▸ **About this task**
Retype only the lines at the head of the records, first through the one with "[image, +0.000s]", exactly as written.

▸ **Data extract**
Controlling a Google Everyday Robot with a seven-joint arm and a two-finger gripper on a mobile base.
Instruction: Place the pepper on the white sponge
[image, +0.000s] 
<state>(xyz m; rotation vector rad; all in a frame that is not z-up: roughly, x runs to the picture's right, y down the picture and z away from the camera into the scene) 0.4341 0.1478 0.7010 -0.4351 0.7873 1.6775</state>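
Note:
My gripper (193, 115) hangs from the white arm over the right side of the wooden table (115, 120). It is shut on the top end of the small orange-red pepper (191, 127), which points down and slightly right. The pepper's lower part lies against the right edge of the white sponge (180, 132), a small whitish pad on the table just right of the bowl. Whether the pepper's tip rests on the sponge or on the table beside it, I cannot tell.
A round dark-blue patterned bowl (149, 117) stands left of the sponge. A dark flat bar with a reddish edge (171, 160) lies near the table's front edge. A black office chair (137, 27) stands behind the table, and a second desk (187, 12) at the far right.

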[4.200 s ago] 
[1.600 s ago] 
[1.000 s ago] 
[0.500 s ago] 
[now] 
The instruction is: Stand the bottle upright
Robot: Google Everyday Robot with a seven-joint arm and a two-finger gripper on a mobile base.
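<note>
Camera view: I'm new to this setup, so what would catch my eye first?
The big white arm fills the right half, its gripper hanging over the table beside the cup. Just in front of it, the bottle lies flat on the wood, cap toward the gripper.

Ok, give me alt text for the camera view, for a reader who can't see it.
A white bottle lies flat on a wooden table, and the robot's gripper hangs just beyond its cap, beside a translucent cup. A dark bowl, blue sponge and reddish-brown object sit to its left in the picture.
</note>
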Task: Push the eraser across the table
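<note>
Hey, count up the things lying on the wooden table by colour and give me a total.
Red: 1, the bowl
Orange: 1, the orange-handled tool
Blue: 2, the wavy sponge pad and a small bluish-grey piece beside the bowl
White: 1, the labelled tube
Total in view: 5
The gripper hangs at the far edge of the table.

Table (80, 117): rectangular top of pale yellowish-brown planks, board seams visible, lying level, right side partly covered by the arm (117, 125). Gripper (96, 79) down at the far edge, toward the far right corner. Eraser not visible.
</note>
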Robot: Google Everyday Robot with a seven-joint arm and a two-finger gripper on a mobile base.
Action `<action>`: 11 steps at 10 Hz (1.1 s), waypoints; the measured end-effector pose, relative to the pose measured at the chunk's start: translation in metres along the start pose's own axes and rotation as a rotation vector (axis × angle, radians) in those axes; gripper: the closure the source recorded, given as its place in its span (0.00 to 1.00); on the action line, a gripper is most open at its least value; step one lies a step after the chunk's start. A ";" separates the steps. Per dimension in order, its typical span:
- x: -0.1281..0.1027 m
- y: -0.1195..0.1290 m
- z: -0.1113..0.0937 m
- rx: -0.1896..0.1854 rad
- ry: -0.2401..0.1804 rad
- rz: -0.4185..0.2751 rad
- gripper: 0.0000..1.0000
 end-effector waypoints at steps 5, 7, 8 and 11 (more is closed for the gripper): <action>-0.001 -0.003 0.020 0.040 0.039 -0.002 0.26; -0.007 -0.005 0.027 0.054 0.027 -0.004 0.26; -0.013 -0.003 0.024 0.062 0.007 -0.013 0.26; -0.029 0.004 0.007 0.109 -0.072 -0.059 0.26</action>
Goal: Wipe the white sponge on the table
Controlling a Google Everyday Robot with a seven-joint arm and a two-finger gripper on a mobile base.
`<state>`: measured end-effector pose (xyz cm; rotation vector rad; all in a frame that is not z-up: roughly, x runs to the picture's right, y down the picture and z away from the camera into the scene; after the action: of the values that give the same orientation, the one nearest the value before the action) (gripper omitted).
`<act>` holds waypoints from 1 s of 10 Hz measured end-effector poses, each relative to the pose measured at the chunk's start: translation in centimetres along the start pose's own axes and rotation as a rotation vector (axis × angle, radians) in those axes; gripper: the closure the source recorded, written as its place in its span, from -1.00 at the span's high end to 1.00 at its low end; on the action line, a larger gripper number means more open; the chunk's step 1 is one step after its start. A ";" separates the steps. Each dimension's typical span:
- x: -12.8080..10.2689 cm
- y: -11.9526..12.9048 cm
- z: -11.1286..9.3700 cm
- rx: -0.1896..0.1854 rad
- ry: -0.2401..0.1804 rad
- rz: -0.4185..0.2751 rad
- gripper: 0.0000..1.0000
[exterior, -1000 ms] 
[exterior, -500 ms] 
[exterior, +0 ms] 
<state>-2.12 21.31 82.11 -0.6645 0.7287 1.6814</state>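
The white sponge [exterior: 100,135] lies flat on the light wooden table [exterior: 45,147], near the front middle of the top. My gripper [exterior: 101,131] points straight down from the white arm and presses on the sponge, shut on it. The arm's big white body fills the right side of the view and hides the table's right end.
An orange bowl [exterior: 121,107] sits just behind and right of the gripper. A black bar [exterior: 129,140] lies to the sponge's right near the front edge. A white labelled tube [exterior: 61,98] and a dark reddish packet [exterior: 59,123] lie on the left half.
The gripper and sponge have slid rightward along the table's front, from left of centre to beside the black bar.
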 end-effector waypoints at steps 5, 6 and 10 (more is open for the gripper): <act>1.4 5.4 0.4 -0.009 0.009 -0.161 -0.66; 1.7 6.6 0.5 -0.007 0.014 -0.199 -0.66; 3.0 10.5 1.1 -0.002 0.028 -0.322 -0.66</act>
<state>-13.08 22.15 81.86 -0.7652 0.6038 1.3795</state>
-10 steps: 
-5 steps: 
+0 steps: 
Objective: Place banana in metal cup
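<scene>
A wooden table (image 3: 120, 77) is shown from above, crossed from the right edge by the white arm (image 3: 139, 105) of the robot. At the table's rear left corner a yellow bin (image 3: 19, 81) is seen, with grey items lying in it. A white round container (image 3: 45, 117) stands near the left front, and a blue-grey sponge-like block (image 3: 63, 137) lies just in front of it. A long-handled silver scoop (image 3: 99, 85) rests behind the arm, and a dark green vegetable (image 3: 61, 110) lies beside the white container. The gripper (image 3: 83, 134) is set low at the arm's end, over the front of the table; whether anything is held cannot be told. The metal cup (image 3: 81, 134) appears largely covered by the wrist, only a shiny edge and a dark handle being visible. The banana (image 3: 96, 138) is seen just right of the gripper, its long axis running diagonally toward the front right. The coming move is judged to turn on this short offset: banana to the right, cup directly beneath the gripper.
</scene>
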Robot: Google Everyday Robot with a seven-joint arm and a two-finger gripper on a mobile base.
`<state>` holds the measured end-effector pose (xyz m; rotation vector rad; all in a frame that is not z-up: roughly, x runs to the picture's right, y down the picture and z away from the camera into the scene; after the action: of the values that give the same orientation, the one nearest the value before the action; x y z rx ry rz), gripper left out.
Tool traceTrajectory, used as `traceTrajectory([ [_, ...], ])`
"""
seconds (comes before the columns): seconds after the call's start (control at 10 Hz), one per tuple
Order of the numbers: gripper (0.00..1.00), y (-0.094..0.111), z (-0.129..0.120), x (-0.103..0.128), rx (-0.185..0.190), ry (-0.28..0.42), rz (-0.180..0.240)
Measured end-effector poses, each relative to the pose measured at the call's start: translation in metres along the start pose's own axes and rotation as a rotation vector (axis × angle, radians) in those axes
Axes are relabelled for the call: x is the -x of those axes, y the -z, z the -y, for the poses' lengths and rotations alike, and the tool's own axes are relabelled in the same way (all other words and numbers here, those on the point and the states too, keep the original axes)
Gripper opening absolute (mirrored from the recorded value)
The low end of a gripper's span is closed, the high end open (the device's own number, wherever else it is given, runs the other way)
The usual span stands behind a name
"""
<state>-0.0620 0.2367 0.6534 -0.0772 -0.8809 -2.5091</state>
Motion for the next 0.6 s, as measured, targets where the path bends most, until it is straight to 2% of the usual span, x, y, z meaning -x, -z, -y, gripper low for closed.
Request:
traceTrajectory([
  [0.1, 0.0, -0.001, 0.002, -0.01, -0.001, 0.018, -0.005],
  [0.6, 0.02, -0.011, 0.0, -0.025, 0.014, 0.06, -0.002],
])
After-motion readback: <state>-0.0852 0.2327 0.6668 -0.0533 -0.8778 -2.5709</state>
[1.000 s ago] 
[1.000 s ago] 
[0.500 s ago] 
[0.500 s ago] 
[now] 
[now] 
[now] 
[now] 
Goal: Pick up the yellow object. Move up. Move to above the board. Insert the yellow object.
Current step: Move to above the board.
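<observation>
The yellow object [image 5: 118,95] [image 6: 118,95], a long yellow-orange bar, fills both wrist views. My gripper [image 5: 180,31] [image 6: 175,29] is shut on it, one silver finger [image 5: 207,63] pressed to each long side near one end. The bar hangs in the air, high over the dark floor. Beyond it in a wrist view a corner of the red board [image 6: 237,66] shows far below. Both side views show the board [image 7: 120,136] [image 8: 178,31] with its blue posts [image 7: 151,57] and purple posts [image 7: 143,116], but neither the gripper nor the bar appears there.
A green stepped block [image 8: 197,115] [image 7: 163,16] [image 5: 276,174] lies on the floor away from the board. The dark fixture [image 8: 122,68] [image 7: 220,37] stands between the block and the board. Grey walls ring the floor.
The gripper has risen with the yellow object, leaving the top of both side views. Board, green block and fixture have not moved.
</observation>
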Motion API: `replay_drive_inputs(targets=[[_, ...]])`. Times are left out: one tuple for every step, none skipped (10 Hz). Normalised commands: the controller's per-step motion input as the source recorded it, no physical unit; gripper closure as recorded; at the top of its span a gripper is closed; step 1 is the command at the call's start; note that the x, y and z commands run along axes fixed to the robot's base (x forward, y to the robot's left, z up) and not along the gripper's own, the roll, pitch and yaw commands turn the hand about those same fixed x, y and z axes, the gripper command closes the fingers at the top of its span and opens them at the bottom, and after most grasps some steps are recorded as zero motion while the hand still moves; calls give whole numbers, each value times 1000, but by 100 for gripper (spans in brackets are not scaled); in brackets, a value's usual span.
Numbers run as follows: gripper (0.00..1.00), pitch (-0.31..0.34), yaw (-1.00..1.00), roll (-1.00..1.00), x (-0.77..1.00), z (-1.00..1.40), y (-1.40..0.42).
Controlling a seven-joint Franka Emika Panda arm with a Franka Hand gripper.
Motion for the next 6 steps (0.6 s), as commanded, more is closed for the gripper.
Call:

▸ **Exercise solution**
Controlling a Google Everyday Robot with a seven-joint arm and a two-finger gripper on a mobile base.
Instruction: Place the pepper on the white sponge
[image, +0.000s] 

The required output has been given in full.